Bis zu 1100 Euro Ersparnis

Allein die Grundförderung mache die Wärmepumpe bereits wettbewerbsfähiger als eine Gasheizung, heißt es in der Studie. Durch Grund- und Geschwindigkeitsbonus ließen sich rund 400 Euro im Jahr im Vergleich zu einer Gasheizung einsparen, in Kombination mit einer Solaranlage sogar rund 780 Euro. Mit dem zusätzlichen Einkommensbonus würde die jährliche Ersparnis zwischen 750 und 1100 Euro betragen.

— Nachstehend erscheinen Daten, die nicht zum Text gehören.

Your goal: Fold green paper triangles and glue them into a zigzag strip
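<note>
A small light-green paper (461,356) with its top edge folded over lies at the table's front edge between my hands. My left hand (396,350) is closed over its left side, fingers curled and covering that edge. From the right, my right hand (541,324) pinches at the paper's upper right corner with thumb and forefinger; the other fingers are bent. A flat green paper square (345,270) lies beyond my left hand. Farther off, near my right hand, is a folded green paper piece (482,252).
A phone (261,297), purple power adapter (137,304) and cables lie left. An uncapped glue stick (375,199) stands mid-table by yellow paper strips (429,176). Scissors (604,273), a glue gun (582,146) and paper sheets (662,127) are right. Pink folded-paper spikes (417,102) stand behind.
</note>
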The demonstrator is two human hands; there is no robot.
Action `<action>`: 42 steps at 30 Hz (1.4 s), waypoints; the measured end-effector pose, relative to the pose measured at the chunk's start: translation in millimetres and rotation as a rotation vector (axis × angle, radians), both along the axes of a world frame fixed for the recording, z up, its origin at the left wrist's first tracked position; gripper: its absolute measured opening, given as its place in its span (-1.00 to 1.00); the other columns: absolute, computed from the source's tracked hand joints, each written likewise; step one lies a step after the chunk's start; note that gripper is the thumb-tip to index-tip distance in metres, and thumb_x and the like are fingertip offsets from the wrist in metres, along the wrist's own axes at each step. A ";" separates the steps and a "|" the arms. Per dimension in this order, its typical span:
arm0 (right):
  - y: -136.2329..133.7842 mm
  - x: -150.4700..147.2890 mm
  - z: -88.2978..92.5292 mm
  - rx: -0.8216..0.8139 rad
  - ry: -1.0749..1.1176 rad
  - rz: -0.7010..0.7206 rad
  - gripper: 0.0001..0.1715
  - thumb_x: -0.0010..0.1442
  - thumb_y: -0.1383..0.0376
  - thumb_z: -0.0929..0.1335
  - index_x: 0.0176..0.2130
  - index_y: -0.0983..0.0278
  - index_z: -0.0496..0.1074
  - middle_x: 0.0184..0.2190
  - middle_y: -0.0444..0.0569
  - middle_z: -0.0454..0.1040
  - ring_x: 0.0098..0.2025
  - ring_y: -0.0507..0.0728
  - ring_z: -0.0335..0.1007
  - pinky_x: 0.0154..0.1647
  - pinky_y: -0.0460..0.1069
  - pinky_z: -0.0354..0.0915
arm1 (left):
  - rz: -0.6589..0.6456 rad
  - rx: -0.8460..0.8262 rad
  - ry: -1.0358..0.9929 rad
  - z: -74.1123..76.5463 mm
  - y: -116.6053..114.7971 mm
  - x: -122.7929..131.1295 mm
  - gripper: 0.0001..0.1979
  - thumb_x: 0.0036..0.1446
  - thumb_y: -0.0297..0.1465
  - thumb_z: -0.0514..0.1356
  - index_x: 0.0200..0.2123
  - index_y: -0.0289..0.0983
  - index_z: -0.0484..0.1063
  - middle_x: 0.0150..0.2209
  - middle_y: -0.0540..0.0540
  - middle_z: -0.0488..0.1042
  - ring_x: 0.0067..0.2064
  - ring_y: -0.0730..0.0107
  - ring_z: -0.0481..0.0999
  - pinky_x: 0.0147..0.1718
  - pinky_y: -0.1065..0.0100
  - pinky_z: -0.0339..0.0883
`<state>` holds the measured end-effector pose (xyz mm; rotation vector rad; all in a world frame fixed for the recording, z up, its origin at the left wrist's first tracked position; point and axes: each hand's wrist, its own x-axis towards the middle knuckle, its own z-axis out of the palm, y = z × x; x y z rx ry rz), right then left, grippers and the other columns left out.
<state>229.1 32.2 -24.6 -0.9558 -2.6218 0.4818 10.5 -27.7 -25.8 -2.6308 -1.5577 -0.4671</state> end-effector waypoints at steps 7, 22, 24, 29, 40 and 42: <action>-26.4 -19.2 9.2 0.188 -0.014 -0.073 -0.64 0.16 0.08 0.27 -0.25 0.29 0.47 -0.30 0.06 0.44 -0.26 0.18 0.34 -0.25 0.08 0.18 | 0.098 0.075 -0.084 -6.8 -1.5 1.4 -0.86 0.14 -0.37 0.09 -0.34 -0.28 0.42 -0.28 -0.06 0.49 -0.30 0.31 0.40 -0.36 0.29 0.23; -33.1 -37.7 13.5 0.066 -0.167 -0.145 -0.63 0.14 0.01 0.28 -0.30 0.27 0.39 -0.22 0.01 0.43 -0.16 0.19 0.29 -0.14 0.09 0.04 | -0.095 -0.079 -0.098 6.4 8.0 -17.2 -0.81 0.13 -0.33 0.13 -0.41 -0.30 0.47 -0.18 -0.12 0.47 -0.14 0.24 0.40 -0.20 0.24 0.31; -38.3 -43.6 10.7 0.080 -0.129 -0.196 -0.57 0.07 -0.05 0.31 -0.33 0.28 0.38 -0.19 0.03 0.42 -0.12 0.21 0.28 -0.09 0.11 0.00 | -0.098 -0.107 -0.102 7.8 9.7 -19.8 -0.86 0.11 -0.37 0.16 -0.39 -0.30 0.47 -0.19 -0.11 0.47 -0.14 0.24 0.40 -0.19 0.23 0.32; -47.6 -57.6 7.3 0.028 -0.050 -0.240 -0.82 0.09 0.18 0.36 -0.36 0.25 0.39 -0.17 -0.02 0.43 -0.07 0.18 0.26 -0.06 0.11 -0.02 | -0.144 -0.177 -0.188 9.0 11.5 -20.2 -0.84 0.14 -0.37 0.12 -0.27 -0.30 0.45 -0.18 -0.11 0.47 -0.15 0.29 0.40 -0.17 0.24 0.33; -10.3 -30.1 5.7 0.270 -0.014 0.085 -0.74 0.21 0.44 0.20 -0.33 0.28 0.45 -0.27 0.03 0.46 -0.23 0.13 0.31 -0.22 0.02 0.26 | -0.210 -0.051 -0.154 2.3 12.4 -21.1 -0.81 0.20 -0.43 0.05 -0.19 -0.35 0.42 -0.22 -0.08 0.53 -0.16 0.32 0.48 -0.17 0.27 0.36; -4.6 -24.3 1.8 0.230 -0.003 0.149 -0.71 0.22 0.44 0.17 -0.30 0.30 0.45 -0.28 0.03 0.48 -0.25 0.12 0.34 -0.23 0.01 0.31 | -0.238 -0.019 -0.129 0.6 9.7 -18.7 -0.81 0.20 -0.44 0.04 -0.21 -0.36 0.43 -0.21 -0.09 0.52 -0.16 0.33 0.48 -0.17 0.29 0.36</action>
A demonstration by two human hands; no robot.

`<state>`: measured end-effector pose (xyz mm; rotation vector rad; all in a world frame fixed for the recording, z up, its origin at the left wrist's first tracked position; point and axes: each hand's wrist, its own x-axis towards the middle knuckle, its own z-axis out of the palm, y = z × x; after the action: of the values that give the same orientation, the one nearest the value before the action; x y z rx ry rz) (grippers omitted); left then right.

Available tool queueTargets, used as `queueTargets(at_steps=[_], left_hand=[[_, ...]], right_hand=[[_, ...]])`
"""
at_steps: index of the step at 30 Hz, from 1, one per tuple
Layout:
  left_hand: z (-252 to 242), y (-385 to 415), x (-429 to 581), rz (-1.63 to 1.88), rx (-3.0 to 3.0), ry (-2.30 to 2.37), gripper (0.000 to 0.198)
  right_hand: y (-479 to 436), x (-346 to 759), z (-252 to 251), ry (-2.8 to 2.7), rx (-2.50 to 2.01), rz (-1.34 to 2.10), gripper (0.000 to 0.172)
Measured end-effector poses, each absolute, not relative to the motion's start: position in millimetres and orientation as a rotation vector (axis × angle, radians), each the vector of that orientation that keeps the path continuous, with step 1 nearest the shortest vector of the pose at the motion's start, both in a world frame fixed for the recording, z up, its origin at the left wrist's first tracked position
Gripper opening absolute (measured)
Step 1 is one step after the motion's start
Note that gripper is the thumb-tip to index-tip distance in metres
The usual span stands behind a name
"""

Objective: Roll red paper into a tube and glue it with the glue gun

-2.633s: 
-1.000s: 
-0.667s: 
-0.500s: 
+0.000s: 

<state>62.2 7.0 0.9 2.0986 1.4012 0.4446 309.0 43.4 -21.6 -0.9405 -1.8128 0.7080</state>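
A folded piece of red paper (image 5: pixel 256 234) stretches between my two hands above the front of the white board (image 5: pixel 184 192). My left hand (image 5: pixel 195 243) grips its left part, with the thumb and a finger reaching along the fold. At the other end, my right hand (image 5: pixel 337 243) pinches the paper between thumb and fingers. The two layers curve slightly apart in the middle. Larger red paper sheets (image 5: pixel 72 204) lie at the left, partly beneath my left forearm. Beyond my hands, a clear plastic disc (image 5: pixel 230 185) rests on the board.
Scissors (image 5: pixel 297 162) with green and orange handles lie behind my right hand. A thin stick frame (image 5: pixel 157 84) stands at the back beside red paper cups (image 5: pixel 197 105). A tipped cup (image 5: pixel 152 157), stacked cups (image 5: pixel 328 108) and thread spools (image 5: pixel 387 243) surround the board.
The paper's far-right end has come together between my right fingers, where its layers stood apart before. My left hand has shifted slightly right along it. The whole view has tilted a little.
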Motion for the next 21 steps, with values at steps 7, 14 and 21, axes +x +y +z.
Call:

Für die Berechnung wurden förderfähige Investitionskosten für die Wärmepumpe von 22.000 Euro plus 6000 Euro weitere Kosten angenommen, etwa für den Austausch von Heizkörpern. Für einen neuen Gaskessel wurden einschließlich notwendiger Nebenarbeiten Kosten von 11.000 Euro angenommen. Für die Nutzungsdauer legten die Forscher jeweils 15 Jahre zugrunde und berücksichtigten geltende Annahmen zur CO₂-Bepreisung und zur Entwicklung der Energiepreise.

Die Regierung plant ab 2024 für den Einbau einer Wärmepumpe eine Grundförderung von 30 Prozent der Investitionskosten, wobei die förderfähigen Investitionskosten auf 30.000 Euro für ein Einfamilienhaus begrenzt werden. Für frühzeitige Umrüstungen gibt es einen zusätzlichen Geschwindigkeitsbonus von 20 Prozent. Bei zu versteuernden Einkommen bis 40.000 Euro wird ein zusätzlicher Einkommensbonus von 30 Prozent gewährt, wobei die Gesamtförderung höchstens 70 Prozent beträgt.